Now the SCT bozos and our mayor decided that a commission must be formed and sent to Mexico City to meet with more important SCT bozos (the head bozo?). Politicians love forming commissions to justify their existence and cover up their own ineptness (how about the SEMARNAT guy who didn't know where Valle de Bravo was!) as well as to pass the buck (while spending a few)... meanwhile the clock keeps ticking.

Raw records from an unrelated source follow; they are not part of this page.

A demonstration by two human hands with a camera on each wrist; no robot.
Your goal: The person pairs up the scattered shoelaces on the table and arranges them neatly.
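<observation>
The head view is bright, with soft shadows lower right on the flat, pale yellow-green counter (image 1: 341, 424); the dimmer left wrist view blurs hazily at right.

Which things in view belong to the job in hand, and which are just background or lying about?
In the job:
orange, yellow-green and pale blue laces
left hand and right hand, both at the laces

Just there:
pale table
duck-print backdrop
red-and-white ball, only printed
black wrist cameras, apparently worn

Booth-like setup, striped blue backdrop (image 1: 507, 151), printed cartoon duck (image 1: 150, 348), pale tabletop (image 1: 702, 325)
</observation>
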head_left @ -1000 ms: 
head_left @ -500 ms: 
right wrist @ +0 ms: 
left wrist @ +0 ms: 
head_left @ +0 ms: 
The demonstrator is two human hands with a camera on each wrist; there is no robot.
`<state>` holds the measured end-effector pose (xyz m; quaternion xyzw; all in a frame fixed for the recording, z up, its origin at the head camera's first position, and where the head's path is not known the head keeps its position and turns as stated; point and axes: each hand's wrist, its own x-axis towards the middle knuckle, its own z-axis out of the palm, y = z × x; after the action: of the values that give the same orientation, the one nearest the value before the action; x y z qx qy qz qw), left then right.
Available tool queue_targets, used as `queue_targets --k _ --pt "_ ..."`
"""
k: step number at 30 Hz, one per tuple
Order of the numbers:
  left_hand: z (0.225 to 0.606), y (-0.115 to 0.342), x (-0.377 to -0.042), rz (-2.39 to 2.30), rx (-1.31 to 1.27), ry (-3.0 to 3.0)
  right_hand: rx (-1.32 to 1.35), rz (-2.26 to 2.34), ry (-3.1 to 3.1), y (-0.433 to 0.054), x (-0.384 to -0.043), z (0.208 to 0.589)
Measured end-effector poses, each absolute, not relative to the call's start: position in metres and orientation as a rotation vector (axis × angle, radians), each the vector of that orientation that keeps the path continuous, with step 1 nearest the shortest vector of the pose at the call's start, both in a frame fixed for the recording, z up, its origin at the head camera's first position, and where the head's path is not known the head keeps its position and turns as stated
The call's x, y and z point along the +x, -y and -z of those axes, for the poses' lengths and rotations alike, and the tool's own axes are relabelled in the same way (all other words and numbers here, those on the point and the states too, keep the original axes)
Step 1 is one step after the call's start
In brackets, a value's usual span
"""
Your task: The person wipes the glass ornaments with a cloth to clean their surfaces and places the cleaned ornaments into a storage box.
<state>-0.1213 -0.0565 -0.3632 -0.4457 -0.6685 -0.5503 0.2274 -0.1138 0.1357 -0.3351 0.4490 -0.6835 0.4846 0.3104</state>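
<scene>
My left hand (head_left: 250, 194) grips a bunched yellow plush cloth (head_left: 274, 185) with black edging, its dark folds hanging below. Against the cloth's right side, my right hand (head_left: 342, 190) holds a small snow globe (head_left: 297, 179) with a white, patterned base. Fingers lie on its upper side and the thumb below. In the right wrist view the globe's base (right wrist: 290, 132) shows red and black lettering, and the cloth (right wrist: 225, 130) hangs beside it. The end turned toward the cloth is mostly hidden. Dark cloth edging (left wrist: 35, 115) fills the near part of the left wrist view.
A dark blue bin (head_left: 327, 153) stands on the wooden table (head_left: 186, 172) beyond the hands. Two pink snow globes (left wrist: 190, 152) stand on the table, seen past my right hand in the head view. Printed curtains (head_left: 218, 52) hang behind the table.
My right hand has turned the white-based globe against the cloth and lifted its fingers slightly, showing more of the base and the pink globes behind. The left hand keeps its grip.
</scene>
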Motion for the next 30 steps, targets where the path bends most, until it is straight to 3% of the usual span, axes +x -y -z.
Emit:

A major error that the local and federal gov'ts keep making is that they can pull the wool over the eyes of the people who were born here and know their bay like the palm of their hand. The bay is in danger from these monster boats, and more cruise ships adds more pressure. The economic benefit of these cruise ships to the town's merchants and service providers is dubious at best. But displacing that miniscule benefit in favor of the taxis, tour operators, and Puerto Mio at the expense of families who were born here is going to cause a revolt the likes of which have not been seen here since 1970 when FONATUR tried to expropriate Zihuatanejo. The local and federal gov't keep referring to the protesters as a minority. Well, since the political parties have brought in over 60,000 outsiders over the past 20 years or so, mostly poor, perhaps that is true, but they are the most important and powerful minority and the ones with the deepest roots and most fervent love for this town. The locals know their bay as well as the meager benefits of the cruise ships. We could do without the ships altogether and it would be no great loss. No one would lose their job. But we support the few families that have traditionally benefitted from the cruise ships, and we do not want to see more outsiders getting rich at the expense of truly local families. ¡Basta ya!
¡Zihuatanejo para zihuatanejenses primero!